## EXERCISE GOAL:
Extract the complete listing and repeat it word for word.

## DATA EXCERPT:
□ □ □ □ □

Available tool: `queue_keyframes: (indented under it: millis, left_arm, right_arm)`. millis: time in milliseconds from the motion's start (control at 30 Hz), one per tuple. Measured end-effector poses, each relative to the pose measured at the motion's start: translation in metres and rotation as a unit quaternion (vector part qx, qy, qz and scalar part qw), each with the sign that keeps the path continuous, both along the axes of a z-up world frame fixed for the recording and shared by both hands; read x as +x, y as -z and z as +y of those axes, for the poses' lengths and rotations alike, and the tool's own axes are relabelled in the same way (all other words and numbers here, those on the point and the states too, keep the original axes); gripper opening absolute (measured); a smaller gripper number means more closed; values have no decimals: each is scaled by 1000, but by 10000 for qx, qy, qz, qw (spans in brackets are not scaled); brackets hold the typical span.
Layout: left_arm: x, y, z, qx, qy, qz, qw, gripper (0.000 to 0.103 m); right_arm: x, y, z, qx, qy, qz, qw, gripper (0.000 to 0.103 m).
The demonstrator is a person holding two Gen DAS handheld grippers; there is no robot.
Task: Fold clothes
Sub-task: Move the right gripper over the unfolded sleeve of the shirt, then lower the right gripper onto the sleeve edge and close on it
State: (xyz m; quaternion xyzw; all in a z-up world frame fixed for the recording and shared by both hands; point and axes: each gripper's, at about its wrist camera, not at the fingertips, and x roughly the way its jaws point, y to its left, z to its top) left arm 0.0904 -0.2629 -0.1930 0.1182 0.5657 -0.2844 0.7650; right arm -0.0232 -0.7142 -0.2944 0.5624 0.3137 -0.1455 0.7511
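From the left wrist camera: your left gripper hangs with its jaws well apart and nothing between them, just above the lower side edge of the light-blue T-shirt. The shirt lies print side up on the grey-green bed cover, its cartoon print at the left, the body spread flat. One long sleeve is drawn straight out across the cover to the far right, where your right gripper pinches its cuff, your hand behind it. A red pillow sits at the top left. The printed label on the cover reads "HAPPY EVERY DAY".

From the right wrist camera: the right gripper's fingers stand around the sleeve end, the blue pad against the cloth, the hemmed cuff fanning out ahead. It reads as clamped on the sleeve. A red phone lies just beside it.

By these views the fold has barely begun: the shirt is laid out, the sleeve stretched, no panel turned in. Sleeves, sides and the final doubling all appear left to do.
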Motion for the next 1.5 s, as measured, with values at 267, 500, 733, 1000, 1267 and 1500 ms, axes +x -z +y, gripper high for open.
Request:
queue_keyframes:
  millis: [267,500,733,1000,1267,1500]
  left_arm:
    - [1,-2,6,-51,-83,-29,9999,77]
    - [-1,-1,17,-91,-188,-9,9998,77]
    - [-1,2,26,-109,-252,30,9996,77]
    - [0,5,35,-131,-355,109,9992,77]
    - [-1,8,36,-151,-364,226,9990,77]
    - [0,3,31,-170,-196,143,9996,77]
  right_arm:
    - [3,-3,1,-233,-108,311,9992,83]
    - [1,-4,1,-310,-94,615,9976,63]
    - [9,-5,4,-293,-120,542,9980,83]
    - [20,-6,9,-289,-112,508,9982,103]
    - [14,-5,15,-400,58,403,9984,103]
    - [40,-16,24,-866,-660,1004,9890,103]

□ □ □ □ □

## PROBLEM SOLUTION:
Available tool: `queue_keyframes: (indented under it: millis, left_arm, right_arm)`. millis: time in milliseconds from the motion's start (control at 30 Hz), one per tuple. Measured end-effector poses, each relative to the pose measured at the motion's start: translation in metres and rotation as a unit quaternion (vector part qx, qy, qz and scalar part qw), each with the sign that keeps the path continuous, both along the axes of a z-up world frame fixed for the recording and shared by both hands; read x as +x, y as -z and z as +y of those axes, for the poses' lengths and rotations alike, and the tool's own axes are relabelled in the same way (all other words and numbers here, those on the point and the states too, keep the original axes); gripper opening absolute (measured); a smaller gripper number means more closed; values have no decimals: each is scaled by 1000, but by 10000 for qx, qy, qz, qw (spans in brackets are not scaled); brackets hold the typical span.
Layout: left_arm: x, y, z, qx, qy, qz, qw, gripper (0.000 to 0.103 m); right_arm: x, y, z, qx, qy, qz, qw, gripper (0.000 to 0.103 m).
The demonstrator is a person holding two Gen DAS handheld grippers; there is no robot.
Task: Fold clothes
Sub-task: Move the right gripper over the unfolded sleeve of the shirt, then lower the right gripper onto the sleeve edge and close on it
State: (xyz m; quaternion xyzw; all in a z-up world frame fixed for the recording and shared by both hands; point and axes: each gripper's, at about its wrist camera, not at the fingertips, and x roughly the way its jaws point, y to its left, z to its top) left arm 0.0904 -0.2629 -0.1930 0.1182 0.5657 -0.2844 0.7650; right arm -0.0232 -0.7142 -0.2944 0.5624 0.3137 -0.1455 0.7511
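From the left wrist camera: your left gripper hangs with its jaws well apart and nothing between them, just above the lower side edge of the light-blue T-shirt. The shirt lies print side up on the grey-green bed cover, its cartoon print at the left, the body spread flat. One long sleeve is drawn straight out across the cover to the far right, where your right gripper pinches its cuff, your hand behind it. A red pillow sits at the top left. The printed label on the cover reads "HAPPY EVERY DAY".

From the right wrist camera: the right gripper's fingers stand around the sleeve end, the blue pad against the cloth, the hemmed cuff fanning out ahead. It reads as clamped on the sleeve. A red phone lies just beside it.

By these views the fold has barely begun: the shirt is laid out, the sleeve stretched, no panel turned in. Sleeves, sides and the final doubling all appear left to do.
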Motion for the next 1.5 s, as measured, with values at 267, 500, 733, 1000, 1267 and 1500 ms, axes +x -z +y, gripper high for open.
Request:
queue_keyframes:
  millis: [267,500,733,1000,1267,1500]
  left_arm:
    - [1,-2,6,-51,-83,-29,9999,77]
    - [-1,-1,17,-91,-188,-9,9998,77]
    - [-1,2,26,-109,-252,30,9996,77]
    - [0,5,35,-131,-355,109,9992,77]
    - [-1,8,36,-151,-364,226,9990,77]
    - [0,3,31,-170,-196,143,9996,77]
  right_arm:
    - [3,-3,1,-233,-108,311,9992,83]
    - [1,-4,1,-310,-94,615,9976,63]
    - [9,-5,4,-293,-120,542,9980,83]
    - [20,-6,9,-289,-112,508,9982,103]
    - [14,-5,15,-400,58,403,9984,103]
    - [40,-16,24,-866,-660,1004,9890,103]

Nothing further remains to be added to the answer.